Task details :: I would like you to transcribe all of the data exactly.

"""

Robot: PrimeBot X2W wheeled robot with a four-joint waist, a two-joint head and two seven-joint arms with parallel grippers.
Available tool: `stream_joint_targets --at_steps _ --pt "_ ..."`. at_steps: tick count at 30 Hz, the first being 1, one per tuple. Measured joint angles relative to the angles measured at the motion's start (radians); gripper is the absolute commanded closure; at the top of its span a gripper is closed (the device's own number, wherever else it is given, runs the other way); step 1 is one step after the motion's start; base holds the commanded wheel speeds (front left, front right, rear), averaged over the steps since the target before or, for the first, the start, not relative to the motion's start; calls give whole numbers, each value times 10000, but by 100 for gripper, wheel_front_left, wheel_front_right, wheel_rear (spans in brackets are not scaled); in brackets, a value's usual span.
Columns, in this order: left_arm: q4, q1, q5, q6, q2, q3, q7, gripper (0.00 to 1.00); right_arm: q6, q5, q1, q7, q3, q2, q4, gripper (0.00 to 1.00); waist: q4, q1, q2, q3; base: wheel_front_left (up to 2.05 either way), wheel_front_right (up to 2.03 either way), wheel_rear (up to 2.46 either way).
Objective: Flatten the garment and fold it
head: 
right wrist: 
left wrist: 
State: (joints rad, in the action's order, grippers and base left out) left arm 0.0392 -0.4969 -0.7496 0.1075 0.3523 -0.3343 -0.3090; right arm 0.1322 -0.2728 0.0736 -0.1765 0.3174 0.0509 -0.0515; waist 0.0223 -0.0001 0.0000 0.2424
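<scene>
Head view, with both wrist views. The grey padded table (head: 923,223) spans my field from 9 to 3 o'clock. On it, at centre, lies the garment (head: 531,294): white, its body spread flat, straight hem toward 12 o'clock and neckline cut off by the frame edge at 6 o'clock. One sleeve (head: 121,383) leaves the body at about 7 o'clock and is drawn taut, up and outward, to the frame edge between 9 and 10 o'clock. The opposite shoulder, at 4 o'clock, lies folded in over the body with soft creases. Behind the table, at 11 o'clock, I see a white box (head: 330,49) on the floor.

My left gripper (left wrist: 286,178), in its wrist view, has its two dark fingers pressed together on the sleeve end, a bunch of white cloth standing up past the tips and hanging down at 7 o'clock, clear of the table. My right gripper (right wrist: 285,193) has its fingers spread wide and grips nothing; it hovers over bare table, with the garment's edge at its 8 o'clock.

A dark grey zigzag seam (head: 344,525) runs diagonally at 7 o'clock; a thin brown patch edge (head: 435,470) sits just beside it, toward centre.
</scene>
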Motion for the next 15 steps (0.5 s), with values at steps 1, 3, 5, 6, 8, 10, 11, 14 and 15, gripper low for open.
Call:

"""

Task answer ::
Robot: PrimeBot X2W wheeled robot with a four-joint waist, a two-joint head and two seven-joint arms with parallel grippers.
Available tool: `stream_joint_targets --at_steps _ --pt "_ ..."`. at_steps: tick count at 30 Hz, the first being 1, one per tuple. Measured joint angles relative to the angles measured at the motion's start (radians); gripper is the absolute commanded closure; at the top of its span a gripper is closed (the device's own number, wherever else it is given, runs the other way); step 1 is one step after the motion's start; base holds the commanded wheel speeds (front left, front right, rear), averaged over the steps since the target before or, for the first, the start, not relative to the motion's start; calls give whole numbers, each value times 10000, but by 100 for gripper, wheel_front_left, wheel_front_right, wheel_rear (spans in brackets are not scaled); in brackets, a value's usual span.
Columns, in this order: left_arm: q4, q1, q5, q6, q2, q3, q7, gripper (0.00 to 1.00); right_arm: q6, q5, q1, q7, q3, q2, q4, gripper (0.00 to 1.00); waist: q4, q1, q2, q3; base: wheel_front_left (up to 2.05 either way), wheel_front_right (up to 2.03 either way), wheel_rear (up to 2.46 either way).
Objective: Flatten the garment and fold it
head: 
right wrist: 
left wrist: 
State: (joints rad, in the action's order, grippers and base left out) left arm 0.0392 -0.4969 -0.7496 0.1075 0.3523 -0.3343 -0.3090; right arm 0.1322 -0.2728 0.0736 -0.1765 0.3174 0.0509 -0.0515; waist 0.0223 -0.0001 0.0000 0.2424
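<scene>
Head view, with both wrist views. The grey padded table (head: 923,223) spans my field from 9 to 3 o'clock. On it, at centre, lies the garment (head: 531,294): white, its body spread flat, straight hem toward 12 o'clock and neckline cut off by the frame edge at 6 o'clock. One sleeve (head: 121,383) leaves the body at about 7 o'clock and is drawn taut, up and outward, to the frame edge between 9 and 10 o'clock. The opposite shoulder, at 4 o'clock, lies folded in over the body with soft creases. Behind the table, at 11 o'clock, I see a white box (head: 330,49) on the floor.

My left gripper (left wrist: 286,178), in its wrist view, has its two dark fingers pressed together on the sleeve end, a bunch of white cloth standing up past the tips and hanging down at 7 o'clock, clear of the table. My right gripper (right wrist: 285,193) has its fingers spread wide and grips nothing; it hovers over bare table, with the garment's edge at its 8 o'clock.

A dark grey zigzag seam (head: 344,525) runs diagonally at 7 o'clock; a thin brown patch edge (head: 435,470) sits just beside it, toward centre.
</scene>
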Motion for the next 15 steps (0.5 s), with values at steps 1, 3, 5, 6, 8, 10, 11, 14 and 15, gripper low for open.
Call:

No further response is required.